A pendulum that on Earth has period 0.52 s is taken to the surface of a large asteroid, where it is measured to have period 1.7 s. What is the value of the gravitational acceleration on the surface of that asteroid?
T₁=2π•sqrt{L/g₁}
T₂=2π•sqrt{L/g₂}
g₂=g₁(T₁/T₂)²
To find the value of the gravitational acceleration on the surface of the asteroid, we can use the formula for the period of a pendulum:
T = 2π√(L/g)
Where T represents the period, L represents the length of the pendulum, and g represents the gravitational acceleration.

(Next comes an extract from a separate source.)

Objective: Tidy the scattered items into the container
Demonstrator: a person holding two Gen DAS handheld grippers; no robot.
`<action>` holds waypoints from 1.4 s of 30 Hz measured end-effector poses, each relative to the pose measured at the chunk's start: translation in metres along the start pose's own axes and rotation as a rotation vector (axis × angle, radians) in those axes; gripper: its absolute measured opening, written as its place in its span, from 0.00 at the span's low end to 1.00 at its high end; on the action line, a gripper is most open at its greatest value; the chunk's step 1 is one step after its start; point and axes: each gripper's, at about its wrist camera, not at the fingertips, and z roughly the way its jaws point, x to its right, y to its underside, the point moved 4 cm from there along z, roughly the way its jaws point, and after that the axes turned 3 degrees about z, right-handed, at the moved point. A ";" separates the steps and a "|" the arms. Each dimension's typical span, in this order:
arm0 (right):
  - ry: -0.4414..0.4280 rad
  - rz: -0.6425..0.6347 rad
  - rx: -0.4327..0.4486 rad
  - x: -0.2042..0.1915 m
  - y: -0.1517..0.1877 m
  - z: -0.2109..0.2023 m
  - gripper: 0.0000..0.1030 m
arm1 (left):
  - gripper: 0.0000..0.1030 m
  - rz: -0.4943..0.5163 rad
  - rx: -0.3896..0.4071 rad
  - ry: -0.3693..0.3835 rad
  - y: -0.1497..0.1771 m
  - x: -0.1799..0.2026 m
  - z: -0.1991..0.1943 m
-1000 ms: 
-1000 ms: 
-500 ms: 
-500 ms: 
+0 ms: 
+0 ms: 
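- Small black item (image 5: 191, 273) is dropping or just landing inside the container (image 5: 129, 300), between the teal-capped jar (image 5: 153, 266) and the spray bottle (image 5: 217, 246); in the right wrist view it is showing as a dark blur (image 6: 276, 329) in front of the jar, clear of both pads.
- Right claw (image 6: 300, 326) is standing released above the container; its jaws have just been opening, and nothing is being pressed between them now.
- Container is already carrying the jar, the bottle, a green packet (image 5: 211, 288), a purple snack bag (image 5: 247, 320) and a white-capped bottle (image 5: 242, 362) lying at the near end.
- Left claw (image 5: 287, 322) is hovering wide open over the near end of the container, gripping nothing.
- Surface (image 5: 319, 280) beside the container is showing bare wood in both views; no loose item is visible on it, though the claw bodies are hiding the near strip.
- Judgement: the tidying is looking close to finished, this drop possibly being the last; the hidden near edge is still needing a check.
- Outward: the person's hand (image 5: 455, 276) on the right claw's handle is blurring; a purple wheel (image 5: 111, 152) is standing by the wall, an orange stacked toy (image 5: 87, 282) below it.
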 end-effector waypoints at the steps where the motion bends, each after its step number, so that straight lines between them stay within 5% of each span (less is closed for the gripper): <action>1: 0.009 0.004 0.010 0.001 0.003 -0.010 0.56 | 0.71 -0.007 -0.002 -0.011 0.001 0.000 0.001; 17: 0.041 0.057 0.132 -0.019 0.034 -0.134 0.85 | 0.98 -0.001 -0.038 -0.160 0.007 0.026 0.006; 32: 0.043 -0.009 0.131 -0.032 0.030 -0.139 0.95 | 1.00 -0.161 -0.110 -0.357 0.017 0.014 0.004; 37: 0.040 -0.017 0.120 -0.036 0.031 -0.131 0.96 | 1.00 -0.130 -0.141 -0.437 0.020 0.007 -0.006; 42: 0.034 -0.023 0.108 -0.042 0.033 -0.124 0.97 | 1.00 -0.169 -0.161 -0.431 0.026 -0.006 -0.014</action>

Given that the period of the pendulum on Earth is 0.52 s and the period on the asteroid is 1.7 s, we can set up two equations:
For the Earth pendulum:
0.52 = 2π√(L/earth_g)
For the asteroid pendulum:
1.7 = 2π√(L/asteroid_g)
We can divide the two equations to eliminate the length (L) of the pendulum:
0.52/1.7 = √(earth_g/asteroid_g)
To find the gravitational acceleration on the surface of the asteroid, we solve for asteroid_g:
(asteroid_g/earth_g) = (1.7/0.52)^2
asteroid_g = earth_g * (1.7/0.52)^2
Now we know that the gravitational acceleration on Earth is approximately 9.8 m/s^2. We can substitute this value into the equation:
asteroid_g = 9.8 * (1.7/0.52)^2
Using a calculator, we can evaluate the expression:
asteroid_g ≈ 31.42 m/s^2
Therefore, the value of the gravitational acceleration on the surface of the asteroid is approximately 31.42 m/s^2.